When I say don't let politics interfere, take the issues of just what happened in terms of Buffalo. Do you know how many teachers have said to me, I don't know if I can teach what happened in Buffalo, the terrible shooting in Buffalo, which we had racist motivation. Given these new laws in so many of these states, they don't know if they can teach it.

To me, as a social studies teacher, what am I going to do when a kid asked me a question about what happened in Buffalo? What did this young man do? Why did he do that? How do I not teach about the Buffalo manifesto that kid did? So give us the latitude to actually teach. If you trust us enough to hold guns, trust us enough to do the stuff that we have been trained to do.

- Randi, in terms of what you can specifically do, because teachers it's an extremely, extremely tough time. We were just talking about the shootings, the political discord, COVID, the changes that we have seen in the classroom with school from home, just exactly what that's going to look like going forward. What are you doing to better support teachers today?

RANDI WEINGARTEN: Thank you for that question. Well, we're doing a lot of things.
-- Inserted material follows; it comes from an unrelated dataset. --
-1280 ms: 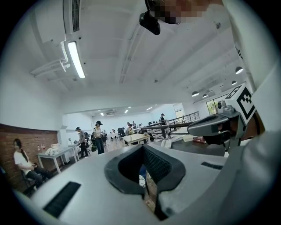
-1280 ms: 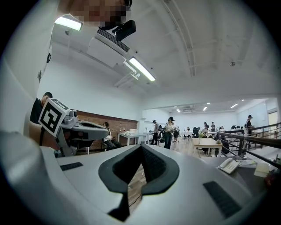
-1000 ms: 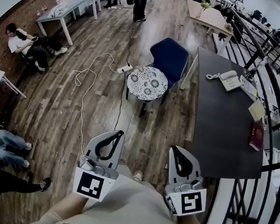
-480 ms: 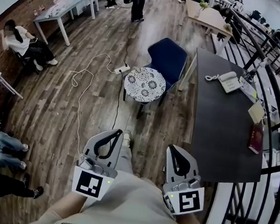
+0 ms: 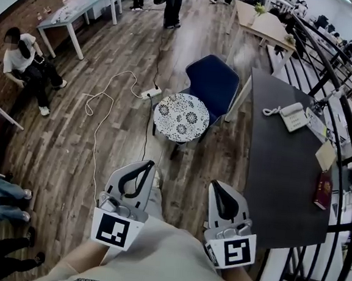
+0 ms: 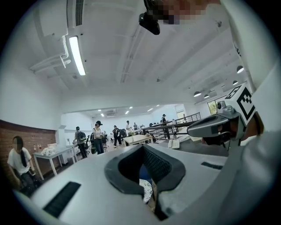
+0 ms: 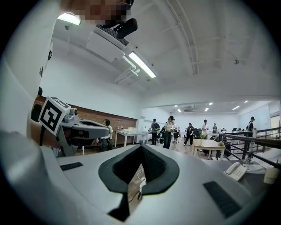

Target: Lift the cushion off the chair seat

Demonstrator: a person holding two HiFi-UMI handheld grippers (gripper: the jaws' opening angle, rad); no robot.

Number one, we put together a trauma benefit for all of our members. We made it available for everyone for free. So any of our members who need that benefit, no questions asked, they have it. And if you're a member of ours, go to AFT.org, you'll find out all about that benefit.

Number two, we started a few years ago something called Share My Lesson, which is a sharing platform for anyone. And we made it for free. We're almost at 2 million members for Share My Lesson. For anybody who wants it, it's called ShareMyLesson.org. Just go there for free. And there's lots and lots of lessons on everything. And we have that.

Number three, we just did a shortage task force. And we're going to release all the recommendations at our convention this summer. And number four, it's the relationships. What a union does is creates relationships and working together and people need those relationships. And we need to be working with members and with parents. And that's what we're trying to do going into next year.

And number five, another thing for the public as well as our members, we have something where we're giving out a million books throughout the country. We call it Reading Opens the World. We're doing it in book fairs throughout. And the joy that we see when we put books in the hands-- books that people choose, because they'll choose from 11,000 or 40,000 books in some of these book drives.

We want to recreate the joy of reading. So we're fighting for common sense gun laws but we're also fighting to get the fundamentals done in schools so that every single public school is a place where parents want to send their kids, educators want to work, and kids thrive.

- Randi, it's great to have you. Extremely important topic. Randi Weingarten, American Federation of Teachers President. Thank you so much for taking the time to join us in our first in studio guest here on the show post COVID.